Password Managers aren’t as secure as you might assume – Security researchers claim that hackers can steal master passwords in PC memory.
Password managers are considered as one of the most suitable options when it comes to keeping your online credentials safe from being hijacked and exploited by cybercriminals. However, unfortunately, the latest research findings by Independent Security Evaluators (ISE) researchers claim otherwise.
According to ISE researchers, most of the popular and widely used Windows-based password managers such as Dashlane, LastPass, 1Password, and KeePass contain security flaws. It must be noted that these password managers are currently in use by a total of 60 million users while 93,000 businesses across the world are benefitting from them.
To identify the reliability of password managers, ISE researchers reverse engineered every single software package and assessed the way a particular app handled the data in different states. These included when the app is locked and unlocked, when running and idle, running and unlocked or locked. It was identified that all the tested password managers “sufficiently protect the master password and individual passwords while they are not running.”
However, they also discovered that the standard memory forensics could be exploited via keylogging or Clipboard sniffing for extracting the master password and other passwords in running and locked state. Researchers concluded that:
“No matter how closely a password manager may adhere to our proposed ‘Security Guarantees’, victims of keylogging or clipboard sniffing malware/methods have no protection,” said the company’s blog post.
Furthermore, in an unlocked state, it isn’t possible to extract most or all of the records into the memory, only the single actively viewed one can be extracted while in an unlocked state the master passwords mustn’t be present in any form whether encrypted or obfuscated. The assessed password managers failed to comply with at least one of these rules of protection.
While users strictly believe that their data is safe in the locked state but if the master password is somehow obtained by a hacker, it is quite easy to decrypt the password manager database, which stores login credentials and other secrets. Researchers could extract passwords and login credentials from the memory in the password managers’ locked state. They believe that if the device is infected via some malware, it can also perform this feat.
Moreover, it was observed that by targeting PC RAM through different tactics, or using standard memory forensics cybercriminals can extract individual credentials or plain text master password for LastPass, 1Password and Dashlane, etc.

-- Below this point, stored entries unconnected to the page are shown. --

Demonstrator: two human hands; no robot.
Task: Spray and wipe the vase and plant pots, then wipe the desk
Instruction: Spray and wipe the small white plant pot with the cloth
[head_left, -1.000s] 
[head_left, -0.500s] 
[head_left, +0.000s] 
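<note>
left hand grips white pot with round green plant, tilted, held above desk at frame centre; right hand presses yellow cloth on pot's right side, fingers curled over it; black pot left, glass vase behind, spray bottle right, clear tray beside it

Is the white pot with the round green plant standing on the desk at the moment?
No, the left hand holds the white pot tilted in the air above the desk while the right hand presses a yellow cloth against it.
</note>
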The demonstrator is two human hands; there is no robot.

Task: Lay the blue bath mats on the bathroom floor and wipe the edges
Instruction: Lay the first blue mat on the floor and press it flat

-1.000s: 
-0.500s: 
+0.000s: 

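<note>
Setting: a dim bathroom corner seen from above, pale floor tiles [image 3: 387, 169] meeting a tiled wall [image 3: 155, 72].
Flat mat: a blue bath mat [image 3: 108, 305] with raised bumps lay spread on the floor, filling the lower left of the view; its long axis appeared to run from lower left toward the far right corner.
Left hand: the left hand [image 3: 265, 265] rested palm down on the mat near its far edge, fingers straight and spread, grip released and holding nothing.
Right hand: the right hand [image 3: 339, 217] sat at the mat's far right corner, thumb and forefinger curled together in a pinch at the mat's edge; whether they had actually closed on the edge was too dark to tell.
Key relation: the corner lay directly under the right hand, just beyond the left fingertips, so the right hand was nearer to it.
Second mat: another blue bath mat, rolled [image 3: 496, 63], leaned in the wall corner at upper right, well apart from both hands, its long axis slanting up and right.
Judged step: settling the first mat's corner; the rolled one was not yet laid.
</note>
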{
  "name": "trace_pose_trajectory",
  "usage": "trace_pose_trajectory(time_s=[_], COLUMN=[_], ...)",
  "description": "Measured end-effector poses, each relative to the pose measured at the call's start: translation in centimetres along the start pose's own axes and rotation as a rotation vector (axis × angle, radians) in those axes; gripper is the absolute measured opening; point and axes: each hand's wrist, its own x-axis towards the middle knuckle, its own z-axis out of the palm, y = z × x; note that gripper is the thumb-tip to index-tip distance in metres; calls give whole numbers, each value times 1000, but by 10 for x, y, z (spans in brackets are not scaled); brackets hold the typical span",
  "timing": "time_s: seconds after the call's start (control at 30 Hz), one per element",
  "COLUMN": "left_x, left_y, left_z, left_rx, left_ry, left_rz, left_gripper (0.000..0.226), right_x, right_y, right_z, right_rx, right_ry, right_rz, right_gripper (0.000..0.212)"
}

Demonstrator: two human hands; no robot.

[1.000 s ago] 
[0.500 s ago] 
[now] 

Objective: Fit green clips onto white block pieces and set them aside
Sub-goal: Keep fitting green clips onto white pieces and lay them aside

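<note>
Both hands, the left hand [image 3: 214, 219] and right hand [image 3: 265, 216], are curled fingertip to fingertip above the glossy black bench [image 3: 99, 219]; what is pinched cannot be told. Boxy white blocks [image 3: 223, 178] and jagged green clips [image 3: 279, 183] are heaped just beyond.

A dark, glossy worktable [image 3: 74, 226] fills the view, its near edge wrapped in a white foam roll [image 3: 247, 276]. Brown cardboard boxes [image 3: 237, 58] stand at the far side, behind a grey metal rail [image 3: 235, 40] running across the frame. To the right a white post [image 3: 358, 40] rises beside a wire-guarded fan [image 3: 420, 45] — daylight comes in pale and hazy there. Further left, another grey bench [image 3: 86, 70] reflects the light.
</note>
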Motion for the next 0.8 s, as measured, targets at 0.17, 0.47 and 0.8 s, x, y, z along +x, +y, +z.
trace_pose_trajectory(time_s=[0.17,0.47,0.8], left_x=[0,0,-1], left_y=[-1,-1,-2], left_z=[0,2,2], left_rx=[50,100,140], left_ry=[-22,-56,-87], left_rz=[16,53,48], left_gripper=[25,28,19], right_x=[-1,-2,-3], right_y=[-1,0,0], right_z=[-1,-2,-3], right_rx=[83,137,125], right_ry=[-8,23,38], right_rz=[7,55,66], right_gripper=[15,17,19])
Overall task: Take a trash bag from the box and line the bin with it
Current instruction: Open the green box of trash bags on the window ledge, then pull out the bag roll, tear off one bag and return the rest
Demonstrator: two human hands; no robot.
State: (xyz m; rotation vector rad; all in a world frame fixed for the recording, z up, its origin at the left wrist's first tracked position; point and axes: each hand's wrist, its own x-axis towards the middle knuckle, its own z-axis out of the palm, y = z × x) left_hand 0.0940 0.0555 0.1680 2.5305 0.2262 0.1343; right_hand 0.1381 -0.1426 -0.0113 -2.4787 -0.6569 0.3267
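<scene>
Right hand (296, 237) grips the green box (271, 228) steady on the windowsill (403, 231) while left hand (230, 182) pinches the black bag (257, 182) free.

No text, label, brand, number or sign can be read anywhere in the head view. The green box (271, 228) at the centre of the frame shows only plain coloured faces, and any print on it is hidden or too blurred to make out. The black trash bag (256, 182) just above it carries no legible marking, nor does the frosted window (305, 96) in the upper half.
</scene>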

However, to do so, they would need spyware-grade malware to infect the PC after obtaining system admin rights. Stephen Bono, CEO of ISE stated that a hundred percent of the applications evaluated for the test failed to provide the necessary security to protect users’ passwords.
Researchers are of the opinion that it is not feasible to stop using password managers however, users need to appropriately shut down the application when it is not in use and also they should opt for full disk encryption. Developers also need to make the software resilient enough in the locked and unlocked state, and capable of thwarting software-based keyloggers.